POLICE officers flooded the parks of Swindon in an effort to take dangerous knives off the streets yesterday.

As well as a kitchen knife, officers recovered a stash of dirty drugs needles with the assistance of hobbyist metal detectorists.

Amateur detectorists from as far afield as Liverpool joined police officers as they swept seven parks and grassed areas across south Swindon.

They were looking for knives stashed by warring youths.

Sergeant David Tippetts, who led the operation, said: “We know for sure that weapons are being stashed. If you stash it, you don’t have it in your possession if you’re stopped by police.

“We’ve had instances where children have found weapons on their way to school.”

He said that the knives were often linked to the supply and control of the Swindon drugs trade – but also stemmed from youngsters seeing that rivals were carrying weapons.

Sgt Tippetts said: “Some of it is that young people feel scared and feel that they have to have a weapon.”

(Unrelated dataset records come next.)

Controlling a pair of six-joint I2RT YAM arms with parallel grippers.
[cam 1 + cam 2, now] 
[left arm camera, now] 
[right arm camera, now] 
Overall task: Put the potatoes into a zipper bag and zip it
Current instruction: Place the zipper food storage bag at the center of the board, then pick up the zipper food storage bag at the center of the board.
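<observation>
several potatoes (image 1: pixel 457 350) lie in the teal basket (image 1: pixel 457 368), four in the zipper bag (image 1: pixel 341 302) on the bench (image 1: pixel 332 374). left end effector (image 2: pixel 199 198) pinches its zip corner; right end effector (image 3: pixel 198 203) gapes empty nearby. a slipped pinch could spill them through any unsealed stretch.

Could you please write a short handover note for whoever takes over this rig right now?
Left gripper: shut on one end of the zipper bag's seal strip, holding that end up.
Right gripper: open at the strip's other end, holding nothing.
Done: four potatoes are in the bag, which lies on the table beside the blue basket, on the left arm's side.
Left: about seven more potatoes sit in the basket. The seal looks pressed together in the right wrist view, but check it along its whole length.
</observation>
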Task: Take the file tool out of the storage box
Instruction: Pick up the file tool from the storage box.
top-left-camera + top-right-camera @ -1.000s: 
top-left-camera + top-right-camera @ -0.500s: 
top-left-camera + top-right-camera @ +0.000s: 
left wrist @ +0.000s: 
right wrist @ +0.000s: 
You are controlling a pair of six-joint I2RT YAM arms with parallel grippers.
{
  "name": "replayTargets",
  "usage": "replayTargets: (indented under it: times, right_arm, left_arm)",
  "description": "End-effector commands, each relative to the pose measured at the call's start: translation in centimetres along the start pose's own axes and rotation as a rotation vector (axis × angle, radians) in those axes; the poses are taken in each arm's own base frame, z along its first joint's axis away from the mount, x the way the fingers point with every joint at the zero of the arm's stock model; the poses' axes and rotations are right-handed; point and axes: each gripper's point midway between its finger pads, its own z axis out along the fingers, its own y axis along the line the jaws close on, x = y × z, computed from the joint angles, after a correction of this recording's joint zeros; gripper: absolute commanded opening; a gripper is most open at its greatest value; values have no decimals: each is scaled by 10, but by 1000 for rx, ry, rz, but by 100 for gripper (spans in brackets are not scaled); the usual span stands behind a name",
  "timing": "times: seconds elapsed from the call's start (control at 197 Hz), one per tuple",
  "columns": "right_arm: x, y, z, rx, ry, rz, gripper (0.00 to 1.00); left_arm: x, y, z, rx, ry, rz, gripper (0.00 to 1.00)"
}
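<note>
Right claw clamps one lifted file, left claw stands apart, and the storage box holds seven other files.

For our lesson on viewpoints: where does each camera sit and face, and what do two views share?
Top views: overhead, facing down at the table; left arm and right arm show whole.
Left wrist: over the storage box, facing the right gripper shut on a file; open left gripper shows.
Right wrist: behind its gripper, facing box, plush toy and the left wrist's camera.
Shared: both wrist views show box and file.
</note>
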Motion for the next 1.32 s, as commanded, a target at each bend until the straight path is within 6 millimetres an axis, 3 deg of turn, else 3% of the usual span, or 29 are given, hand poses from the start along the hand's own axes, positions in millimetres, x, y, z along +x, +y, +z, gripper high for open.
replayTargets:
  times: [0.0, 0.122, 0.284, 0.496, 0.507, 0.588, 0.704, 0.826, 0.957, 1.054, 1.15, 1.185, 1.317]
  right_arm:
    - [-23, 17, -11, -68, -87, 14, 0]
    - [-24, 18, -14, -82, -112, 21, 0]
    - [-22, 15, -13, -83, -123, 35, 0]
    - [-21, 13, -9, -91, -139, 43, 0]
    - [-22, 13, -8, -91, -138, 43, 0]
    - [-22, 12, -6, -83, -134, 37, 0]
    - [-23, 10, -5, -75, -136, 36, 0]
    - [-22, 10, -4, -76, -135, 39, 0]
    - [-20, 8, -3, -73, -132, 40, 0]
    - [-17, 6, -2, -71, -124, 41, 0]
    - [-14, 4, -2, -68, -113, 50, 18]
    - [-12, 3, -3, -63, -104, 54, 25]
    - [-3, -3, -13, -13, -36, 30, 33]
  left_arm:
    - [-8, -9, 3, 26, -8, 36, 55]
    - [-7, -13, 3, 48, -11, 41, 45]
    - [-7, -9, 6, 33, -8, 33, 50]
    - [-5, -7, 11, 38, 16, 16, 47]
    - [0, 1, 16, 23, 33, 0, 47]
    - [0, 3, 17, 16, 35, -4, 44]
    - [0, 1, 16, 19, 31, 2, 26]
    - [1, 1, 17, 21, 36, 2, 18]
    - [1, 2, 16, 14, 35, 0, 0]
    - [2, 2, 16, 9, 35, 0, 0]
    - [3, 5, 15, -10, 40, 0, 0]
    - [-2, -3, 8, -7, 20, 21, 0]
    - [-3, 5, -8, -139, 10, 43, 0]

He said that knife crime in Swindon was reflective of the national picture. Official statistics released in April suggested that knife crime was up by 14 per cent.

“I think knife crime has been around for a number of years. It’s more of an issue in the bigger cities, but Swindon reflects that.”

He said that it was unusual to find Swindon criminals in possession of so-called “zombie knives” – extravagantly decorated long knives inspired by horror films.

Mostly, the types of blades uncovered by police are kitchen knives or craft blades.

A Swindon-wide police operation last week had seen teenage volunteers attempt to buy knives at 50 shops across the town. Seven stores sold the teens knives and were visited by police, it is understood.

The largest knife he’s taken off the streets was found in Penhill, Sgt Tippetts said. “It was probably about 12 inches long and two inches wide. It was a big hunting knife, buried to the hilt in the ground.”

Police officers were aided yesterday by ten metal detectorists from four different groups.

Chris Shoults, 63, of the Swindon Artefacts Searchers, said he was happy to help the police.

“It’s good - it’s helping the community,” he said.

He has been a metal detectorist for 41 years has a track record of discovering weaponry.

In 1985, he uncovered a Bronze Age hoard in Norfolk boasting 13 axe heads, three spearheads and two weight gauges.

The youngest member of the party, 12-year-old Benjamin Spencer, had travelled all the way from Liverpool to sweep the park with his father.

He said: “I want to find a knife so I can prove to my dad I was first.”

Kevin Parry, borough councillor for Covingham and Dorcan, joined the operation. Coun Parry said: “Operations like these are important, because one crime leads to another. It all links up."

Eldene parish councillor Zachary Hawson, who also joined officers, said: "Operations like this are important in allowing the community to pull together with the police to help them in the great work that they do behind the scenes."